Prove if $f$ is increasing then $f'(x) \ge 0$

Question

Let $f:[a, b] \rightarrow \mathbb{R}$ where $a, b \in \mathbb{R}$ with $a <b$. Suppose $f$ is continuous on $[a,b]$ and differentiable on $(a,b)$. Suppose $f$ is monotonically increasing on $[a,b]$. Show that $f'(x) \ge 0$ for all $x \in (a,b)$.

My attempt: I tried using the Mean Value Theorem, but it doesn't quite seem to work. For example, by the MVT we can conclude that there exists a $c \in (a,b)$ such that $f(b) - f(a) = f'(c) (b-a)$. Which implies that $f'(c) = \frac{f(b) - f(a)}{b-a}$. Now since $f$ is monotonically increasing, $f(b) - f(a) \ge 0$ whenever $b>a$, so $f'(c) \ge 0$. But this only shows for one particular $c \in (a,b)$, and the question asks to show this is true for ALL $x \in (a,b)$. What can I do to complete the proof?

Answer 1

For $x \in (a,b)$ $$f'(x)=\lim_{h \to 0}\frac{f(x+h)-f(x)}{h}\geq0$$

Answer 2

Your approach using MVT will never guarantee the location of $c$ or may not cover all $c\in(a, b)$. Consider for example $f(x) = x^{3}$ in $[-1,1]$. Since $f$ is strictly increasing it follows that the ratio $(f(b) - f(a)) /(b-a) >0$ for any two distinct points $a, b\in[-1,1]$ and thus the corresponding $c$ guaranteed by MVT will always have $f'(c) >0$. This misses the point $c=0$ where derivative vanishes. Thus your proof can not be salvaged.

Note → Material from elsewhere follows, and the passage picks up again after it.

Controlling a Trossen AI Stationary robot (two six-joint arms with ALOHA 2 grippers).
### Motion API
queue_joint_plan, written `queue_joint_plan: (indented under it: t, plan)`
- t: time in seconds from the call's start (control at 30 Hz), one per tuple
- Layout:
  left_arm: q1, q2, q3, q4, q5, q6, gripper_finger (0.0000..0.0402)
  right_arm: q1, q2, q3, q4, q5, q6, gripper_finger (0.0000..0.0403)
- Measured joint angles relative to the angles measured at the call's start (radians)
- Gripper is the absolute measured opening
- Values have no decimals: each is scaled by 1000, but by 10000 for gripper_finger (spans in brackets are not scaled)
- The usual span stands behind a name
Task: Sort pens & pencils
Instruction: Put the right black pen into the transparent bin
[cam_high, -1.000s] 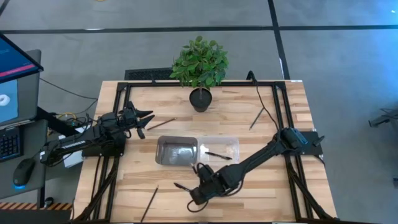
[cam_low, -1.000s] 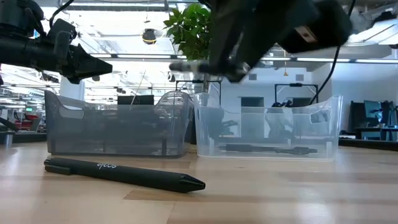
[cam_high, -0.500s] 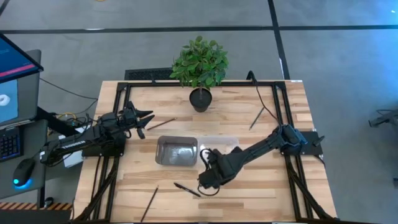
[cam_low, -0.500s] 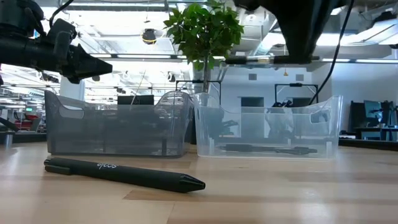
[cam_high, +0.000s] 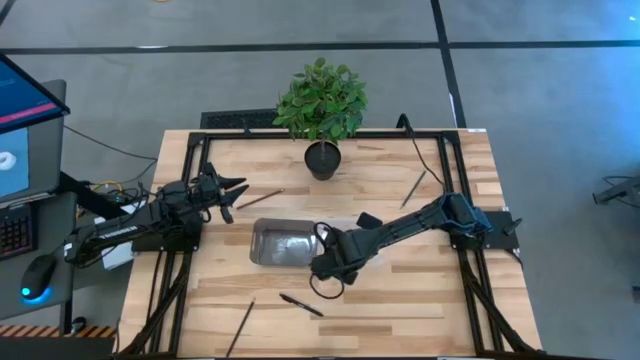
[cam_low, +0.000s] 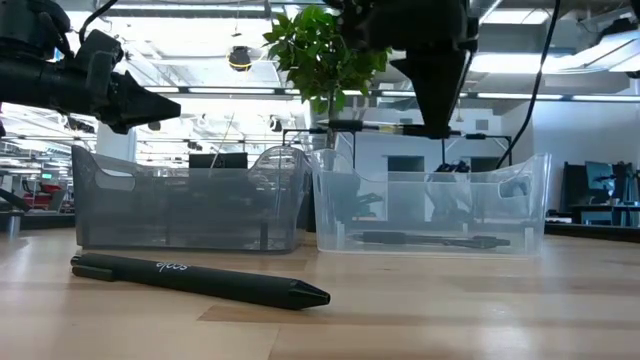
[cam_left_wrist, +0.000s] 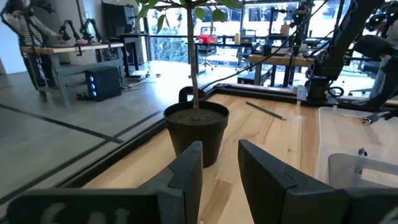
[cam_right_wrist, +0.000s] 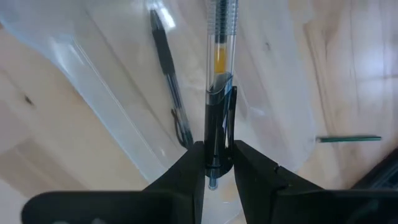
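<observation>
My right gripper (cam_high: 331, 267) hangs over the clear bin (cam_high: 357, 240), shut on a pen (cam_low: 370, 128) with a clear barrel and a black clip end. Another pen (cam_right_wrist: 166, 74) lies on that bin's floor. A black pen (cam_high: 300, 304) lies flat on the table near the front edge. Thin pencils lie flat at the far left (cam_high: 258, 199), far right (cam_high: 413, 188) and front left (cam_high: 240, 327). My left gripper (cam_high: 226, 192) waits open at the table's left side, pointing level, with nothing between its fingers. My right gripper pinches the pen's black clip end (cam_right_wrist: 219, 134) between its two fingers, near one end of the pen. The fingers (cam_low: 437, 100) come from above, pointing steeply down, and lie across the pen. The pen is level and lifted clear above the clear bin's rim.
A grey bin (cam_high: 284, 243) stands right beside the clear one at the table's middle. A potted plant (cam_high: 322, 110) stands at the far edge. Black frame rails run along the table's left, right and far sides. Bare wood lies at the front right.
My right gripper has carried the pen from near the table's front edge toward the far edge and a little up, to above the clear bin. Its wrist has rolled and tipped down more steeply. The pen has stayed roughly level in the shut fingers.
</observation>
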Motion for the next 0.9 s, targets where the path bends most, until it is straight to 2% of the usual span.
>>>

Even isolating such troublesome points like the one given in above example and then showing that derivative vanishes there is a bit difficult.

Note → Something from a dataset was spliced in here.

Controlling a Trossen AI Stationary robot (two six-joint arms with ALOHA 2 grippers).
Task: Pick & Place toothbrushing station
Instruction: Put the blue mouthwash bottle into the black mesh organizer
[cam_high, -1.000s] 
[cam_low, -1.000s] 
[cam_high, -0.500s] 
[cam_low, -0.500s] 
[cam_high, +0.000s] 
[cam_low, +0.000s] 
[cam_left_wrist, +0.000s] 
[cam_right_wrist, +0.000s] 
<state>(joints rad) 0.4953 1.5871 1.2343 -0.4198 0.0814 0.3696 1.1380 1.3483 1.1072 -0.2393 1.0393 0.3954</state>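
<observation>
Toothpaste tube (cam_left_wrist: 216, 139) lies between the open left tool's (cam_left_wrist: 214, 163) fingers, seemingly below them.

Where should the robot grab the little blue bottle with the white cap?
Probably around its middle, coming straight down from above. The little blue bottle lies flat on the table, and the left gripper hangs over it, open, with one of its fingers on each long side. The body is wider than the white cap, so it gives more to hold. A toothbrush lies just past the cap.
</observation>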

The proper and much simpler approach is to use the definition of derivative as given in Sahiba Arora's answer.

Answer 3

Hint: For a given $x$, there exists $a \le c \le x \le d \le b$ such that $$\frac{f(d)-f(c)}{d-c}=f'(x).$$

Answer 4

Your proof can be made to work if $f'$ is continuous. Let $x∈ (a,b)$. Then for each $n\gg 1$, apply MVT as you have on the interval $(x-\frac1n,x+\frac1n)$ to discover an $x_n$ with $|x_n - x|<1/n$ and $f'(x_n)\geq 0$. Just take $n→∞$ to conclude, using continuity of $f'$.